How to complete this task
Take the listing below and print exactly the lines starting at the line containing "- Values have" and ending at the line containing "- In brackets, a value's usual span", both ends included, and no others.

■ ■ ■ ■ ■ ■ ■

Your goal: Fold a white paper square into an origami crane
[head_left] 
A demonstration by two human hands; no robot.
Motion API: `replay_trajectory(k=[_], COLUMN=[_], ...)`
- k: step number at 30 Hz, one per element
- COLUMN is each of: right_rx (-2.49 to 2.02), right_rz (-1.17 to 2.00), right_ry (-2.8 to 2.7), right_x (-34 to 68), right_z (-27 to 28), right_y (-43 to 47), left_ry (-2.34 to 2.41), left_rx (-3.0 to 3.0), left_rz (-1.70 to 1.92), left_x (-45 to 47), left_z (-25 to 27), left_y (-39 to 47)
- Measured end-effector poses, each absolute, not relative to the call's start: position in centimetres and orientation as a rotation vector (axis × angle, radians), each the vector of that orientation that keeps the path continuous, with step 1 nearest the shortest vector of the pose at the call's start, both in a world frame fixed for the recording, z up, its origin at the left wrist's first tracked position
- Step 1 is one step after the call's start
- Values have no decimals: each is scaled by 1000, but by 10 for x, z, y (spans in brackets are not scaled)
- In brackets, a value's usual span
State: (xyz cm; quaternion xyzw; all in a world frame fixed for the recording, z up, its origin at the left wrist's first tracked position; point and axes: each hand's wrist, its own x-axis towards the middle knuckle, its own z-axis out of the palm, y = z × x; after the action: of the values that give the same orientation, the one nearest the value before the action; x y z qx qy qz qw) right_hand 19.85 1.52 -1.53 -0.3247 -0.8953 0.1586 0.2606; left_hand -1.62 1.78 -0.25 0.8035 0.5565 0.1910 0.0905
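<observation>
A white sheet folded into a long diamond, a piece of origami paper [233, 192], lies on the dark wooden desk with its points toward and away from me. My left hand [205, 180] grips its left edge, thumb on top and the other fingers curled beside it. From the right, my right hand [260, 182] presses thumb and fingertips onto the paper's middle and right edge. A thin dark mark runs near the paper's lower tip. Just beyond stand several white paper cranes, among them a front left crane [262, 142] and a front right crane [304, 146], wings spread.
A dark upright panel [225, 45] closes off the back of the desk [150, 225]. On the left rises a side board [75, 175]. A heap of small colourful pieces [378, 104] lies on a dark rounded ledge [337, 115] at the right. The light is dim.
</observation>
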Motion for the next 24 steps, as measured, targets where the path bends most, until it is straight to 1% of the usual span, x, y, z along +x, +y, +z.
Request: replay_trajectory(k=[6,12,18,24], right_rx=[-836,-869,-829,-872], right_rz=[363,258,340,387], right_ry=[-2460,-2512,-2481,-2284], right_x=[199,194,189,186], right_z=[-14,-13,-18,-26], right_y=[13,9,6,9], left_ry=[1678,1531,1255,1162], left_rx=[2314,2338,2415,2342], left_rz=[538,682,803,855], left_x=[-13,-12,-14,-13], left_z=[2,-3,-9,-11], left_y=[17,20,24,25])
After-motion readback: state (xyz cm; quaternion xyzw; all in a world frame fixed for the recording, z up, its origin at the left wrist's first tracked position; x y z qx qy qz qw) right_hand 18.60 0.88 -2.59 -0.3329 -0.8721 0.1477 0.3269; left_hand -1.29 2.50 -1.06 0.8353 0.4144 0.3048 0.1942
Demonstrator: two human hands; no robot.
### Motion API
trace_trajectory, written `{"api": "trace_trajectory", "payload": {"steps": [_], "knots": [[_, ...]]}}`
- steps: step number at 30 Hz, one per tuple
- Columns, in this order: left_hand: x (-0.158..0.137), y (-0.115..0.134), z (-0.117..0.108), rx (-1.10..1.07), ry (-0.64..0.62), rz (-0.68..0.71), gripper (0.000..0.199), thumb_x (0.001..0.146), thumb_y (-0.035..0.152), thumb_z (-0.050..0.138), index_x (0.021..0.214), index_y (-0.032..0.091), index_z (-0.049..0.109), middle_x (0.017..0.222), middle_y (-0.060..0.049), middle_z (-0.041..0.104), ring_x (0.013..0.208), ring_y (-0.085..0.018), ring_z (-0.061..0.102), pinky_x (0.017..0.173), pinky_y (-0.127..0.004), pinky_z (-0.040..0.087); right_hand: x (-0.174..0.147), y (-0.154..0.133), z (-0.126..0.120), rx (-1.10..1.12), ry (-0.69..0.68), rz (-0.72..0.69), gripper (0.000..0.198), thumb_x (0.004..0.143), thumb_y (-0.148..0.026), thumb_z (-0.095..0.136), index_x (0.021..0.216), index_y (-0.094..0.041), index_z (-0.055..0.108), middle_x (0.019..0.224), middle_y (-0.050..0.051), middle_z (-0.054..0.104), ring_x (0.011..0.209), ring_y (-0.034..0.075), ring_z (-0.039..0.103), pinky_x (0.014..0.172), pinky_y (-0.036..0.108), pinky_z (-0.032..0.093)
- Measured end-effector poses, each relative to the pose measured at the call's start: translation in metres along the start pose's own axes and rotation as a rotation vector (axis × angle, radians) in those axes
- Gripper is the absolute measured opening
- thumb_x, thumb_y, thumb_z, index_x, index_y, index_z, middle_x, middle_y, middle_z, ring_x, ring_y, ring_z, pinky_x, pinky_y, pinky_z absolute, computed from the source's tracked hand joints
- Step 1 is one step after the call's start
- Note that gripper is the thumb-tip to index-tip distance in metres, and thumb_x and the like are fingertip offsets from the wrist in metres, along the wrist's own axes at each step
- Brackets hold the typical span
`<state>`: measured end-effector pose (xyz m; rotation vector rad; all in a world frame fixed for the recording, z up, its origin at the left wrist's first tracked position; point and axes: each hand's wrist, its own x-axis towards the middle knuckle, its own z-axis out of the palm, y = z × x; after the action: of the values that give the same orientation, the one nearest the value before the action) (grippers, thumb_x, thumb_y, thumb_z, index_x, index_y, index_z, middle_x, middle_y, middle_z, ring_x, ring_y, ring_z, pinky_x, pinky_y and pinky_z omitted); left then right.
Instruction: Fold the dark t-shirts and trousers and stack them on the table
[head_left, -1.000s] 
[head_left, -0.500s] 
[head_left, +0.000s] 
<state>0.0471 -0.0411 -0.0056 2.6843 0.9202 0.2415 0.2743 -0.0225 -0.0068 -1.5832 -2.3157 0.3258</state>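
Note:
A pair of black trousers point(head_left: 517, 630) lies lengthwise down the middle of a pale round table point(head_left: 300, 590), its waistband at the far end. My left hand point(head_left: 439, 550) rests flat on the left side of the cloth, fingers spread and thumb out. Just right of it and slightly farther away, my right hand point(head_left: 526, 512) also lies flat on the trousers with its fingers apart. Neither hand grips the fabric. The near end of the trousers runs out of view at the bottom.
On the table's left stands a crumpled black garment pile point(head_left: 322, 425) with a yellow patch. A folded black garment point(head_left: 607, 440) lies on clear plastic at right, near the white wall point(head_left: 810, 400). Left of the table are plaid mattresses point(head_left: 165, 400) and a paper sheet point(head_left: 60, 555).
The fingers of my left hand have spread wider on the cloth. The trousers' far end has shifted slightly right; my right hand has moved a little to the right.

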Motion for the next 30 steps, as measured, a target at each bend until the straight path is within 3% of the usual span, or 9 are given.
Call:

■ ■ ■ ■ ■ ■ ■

Finished task
- Values have no decimals: each is scaled by 1000, but by 10 for x, z, y (spans in brackets are not scaled)
- In brackets, a value's usual span

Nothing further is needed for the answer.